§ Required action
Word for word, retype every line of the data.

§ Data extract

·····

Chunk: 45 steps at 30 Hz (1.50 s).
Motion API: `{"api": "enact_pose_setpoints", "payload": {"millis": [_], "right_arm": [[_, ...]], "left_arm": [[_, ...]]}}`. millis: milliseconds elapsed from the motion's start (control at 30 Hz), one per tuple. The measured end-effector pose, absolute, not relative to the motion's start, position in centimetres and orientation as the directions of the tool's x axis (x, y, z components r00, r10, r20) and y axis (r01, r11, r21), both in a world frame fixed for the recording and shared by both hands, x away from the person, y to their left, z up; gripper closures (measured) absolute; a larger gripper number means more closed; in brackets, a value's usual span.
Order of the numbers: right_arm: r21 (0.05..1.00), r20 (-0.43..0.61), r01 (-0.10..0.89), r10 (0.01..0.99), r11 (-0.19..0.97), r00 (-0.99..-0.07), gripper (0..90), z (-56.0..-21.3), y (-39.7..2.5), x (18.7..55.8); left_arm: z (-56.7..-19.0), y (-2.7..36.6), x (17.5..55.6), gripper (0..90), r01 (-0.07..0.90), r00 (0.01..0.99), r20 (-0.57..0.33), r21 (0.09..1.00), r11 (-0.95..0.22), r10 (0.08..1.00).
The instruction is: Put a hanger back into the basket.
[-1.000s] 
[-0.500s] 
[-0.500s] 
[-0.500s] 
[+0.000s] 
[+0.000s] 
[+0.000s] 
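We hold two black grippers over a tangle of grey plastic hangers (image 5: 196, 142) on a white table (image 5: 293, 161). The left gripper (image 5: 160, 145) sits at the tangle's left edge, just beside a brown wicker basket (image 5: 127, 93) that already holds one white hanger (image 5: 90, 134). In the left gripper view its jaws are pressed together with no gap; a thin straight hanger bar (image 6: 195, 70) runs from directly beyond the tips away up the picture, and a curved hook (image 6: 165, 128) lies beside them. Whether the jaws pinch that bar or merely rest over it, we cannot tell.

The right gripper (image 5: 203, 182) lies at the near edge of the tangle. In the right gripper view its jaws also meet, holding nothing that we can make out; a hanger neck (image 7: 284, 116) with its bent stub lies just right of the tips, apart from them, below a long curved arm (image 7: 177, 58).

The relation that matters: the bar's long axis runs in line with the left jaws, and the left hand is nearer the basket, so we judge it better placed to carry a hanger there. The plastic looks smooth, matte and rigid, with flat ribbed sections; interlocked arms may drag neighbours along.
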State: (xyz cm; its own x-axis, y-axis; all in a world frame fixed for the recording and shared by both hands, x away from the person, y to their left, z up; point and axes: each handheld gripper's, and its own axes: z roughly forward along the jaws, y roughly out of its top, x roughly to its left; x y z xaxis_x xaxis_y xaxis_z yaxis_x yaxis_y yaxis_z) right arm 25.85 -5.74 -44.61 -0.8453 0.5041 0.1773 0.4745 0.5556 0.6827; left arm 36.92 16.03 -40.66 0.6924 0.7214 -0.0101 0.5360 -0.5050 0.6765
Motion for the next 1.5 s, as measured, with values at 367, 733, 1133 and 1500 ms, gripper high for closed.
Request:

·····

§ Exercise response
Chunk: 45 steps at 30 Hz (1.50 s).
Motion API: `{"api": "enact_pose_setpoints", "payload": {"millis": [_], "right_arm": [[_, ...]], "left_arm": [[_, ...]]}}`. millis: milliseconds elapsed from the motion's start (control at 30 Hz), one per tuple. The measured end-effector pose, absolute, not relative to the motion's start, position in centimetres and orientation as the directions of the tool's x axis (x, y, z components r00, r10, r20) and y axis (r01, r11, r21), both in a world frame fixed for the recording and shared by both hands, x away from the person, y to their left, z up; gripper closures (measured) absolute; a larger gripper number means more closed; in brackets, a value's usual span.
Order of the numbers: right_arm: r21 (0.05..1.00), r20 (-0.43..0.61), r01 (-0.10..0.89), r10 (0.01..0.99), r11 (-0.19..0.97), r00 (-0.99..-0.07), gripper (0..90), z (-56.0..-21.3), y (-39.7..2.5), x (18.7..55.8); left_arm: z (-56.7..-19.0), y (-2.7..36.6), x (17.5..55.6), gripper (0..90), r01 (-0.07..0.90), r00 (0.01..0.99), r20 (-0.57..0.33), r21 (0.09..1.00), r11 (-0.95..0.22), r10 (0.08..1.00).
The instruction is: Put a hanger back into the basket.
[-1.000s] 
[-0.500s] 
[-0.500s] 
[-0.500s] 
[+0.000s] 
[+0.000s] 
[+0.000s] 
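We hold two black grippers over a tangle of grey plastic hangers (image 5: 196, 142) on a white table (image 5: 293, 161). The left gripper (image 5: 160, 145) sits at the tangle's left edge, just beside a brown wicker basket (image 5: 127, 93) that already holds one white hanger (image 5: 90, 134). In the left gripper view its jaws are pressed together with no gap; a thin straight hanger bar (image 6: 195, 70) runs from directly beyond the tips away up the picture, and a curved hook (image 6: 165, 128) lies beside them. Whether the jaws pinch that bar or merely rest over it, we cannot tell.

The right gripper (image 5: 203, 182) lies at the near edge of the tangle. In the right gripper view its jaws also meet, holding nothing that we can make out; a hanger neck (image 7: 284, 116) with its bent stub lies just right of the tips, apart from them, below a long curved arm (image 7: 177, 58).

The relation that matters: the bar's long axis runs in line with the left jaws, and the left hand is nearer the basket, so we judge it better placed to carry a hanger there. The plastic looks smooth, matte and rigid, with flat ribbed sections; interlocked arms may drag neighbours along.
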State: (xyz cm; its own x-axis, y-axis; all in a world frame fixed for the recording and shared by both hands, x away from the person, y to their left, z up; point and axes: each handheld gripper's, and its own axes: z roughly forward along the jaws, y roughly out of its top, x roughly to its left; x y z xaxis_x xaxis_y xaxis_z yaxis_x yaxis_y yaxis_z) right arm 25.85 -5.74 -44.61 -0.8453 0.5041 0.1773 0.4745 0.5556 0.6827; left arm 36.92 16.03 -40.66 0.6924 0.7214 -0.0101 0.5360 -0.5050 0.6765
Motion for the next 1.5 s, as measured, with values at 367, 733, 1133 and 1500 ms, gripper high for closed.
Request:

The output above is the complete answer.